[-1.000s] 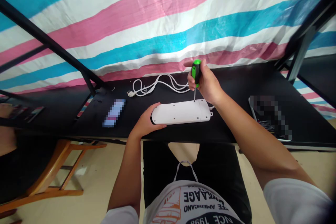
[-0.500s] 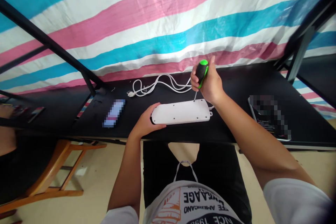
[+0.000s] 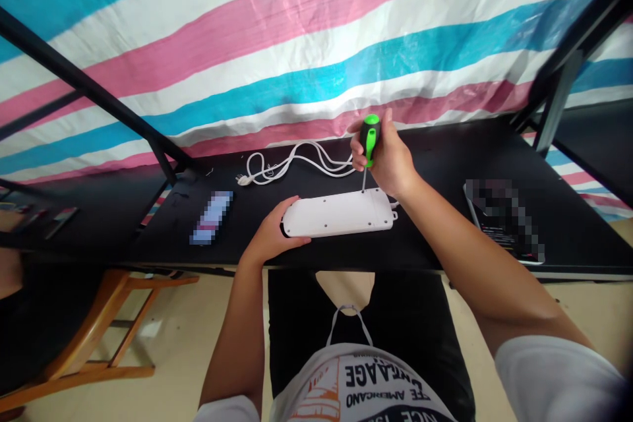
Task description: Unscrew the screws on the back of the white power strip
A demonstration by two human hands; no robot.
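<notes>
A white power strip (image 3: 341,213) lies on the black table with its screw-hole side up. My left hand (image 3: 273,231) grips its left end, thumb along the near edge and fingers around the far side. In my right hand (image 3: 390,157) is a screwdriver (image 3: 370,135) with a black and green handle, held nearly upright. Its thin shaft comes down to a hole near the strip's far edge, right of the middle. The tip itself is hidden in or at the hole. Behind the strip, its white cord (image 3: 297,157) lies in loops, ending in a plug (image 3: 244,180).
A phone (image 3: 211,217) lies to the left on the black table (image 3: 425,244). On the right is a tray-like, partly blurred item (image 3: 504,224). Striped sheeting (image 3: 316,72) hangs behind. At the far left, part of another person sits by a wooden chair (image 3: 106,316).
The screwdriver handle has turned in my right hand, showing more green, and stands more upright. Its tip stays at the same hole. The whole view has shifted slightly.
</notes>
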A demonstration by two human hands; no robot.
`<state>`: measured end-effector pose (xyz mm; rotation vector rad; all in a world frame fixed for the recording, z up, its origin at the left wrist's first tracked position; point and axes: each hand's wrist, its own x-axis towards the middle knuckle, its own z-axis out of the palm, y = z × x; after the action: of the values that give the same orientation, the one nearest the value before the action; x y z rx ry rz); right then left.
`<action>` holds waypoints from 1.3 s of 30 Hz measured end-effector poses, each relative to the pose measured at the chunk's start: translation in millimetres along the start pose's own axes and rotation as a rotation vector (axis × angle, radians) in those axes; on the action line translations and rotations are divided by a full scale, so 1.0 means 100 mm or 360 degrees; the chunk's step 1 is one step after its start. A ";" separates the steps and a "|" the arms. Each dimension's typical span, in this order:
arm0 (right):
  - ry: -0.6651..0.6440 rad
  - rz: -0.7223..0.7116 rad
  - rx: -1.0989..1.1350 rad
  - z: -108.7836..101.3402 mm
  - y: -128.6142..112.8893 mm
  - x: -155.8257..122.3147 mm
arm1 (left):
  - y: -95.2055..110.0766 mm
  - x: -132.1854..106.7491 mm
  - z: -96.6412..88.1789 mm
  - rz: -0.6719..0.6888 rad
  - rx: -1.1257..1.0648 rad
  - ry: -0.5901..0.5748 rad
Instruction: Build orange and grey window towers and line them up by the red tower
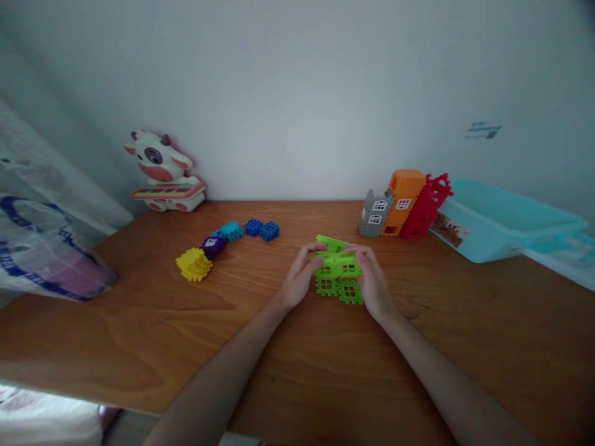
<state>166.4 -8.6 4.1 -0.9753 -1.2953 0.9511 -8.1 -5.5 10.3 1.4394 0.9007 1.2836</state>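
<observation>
The left hand [301,277] and right hand [372,280] grip a green plastic block model [338,267] from either side, on a wooden table [139,334]. A yellow block [193,264], a purple block [212,246] and blue blocks [263,230] lie to the left of the hands. Grey, orange and red block houses [404,207] stand beyond them to the right, beside a turquoise basket [502,220].

The left hand [300,275] and right hand [370,280] cover part of the green block shape [338,272], so I can't see all of it. The blue basket [506,217] is cut off at the right side. The bag [41,248] is cut off at the left side. The little paper [483,130] on the wall is too blurry to read, and the picture [449,230] on the basket is too small to tell.
</observation>
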 end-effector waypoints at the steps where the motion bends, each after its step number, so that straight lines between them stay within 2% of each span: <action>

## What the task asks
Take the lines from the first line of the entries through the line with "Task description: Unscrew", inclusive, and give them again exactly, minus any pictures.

## Response to this exercise
[-1.000s] 
[-0.500s] 
[+0.000s] 
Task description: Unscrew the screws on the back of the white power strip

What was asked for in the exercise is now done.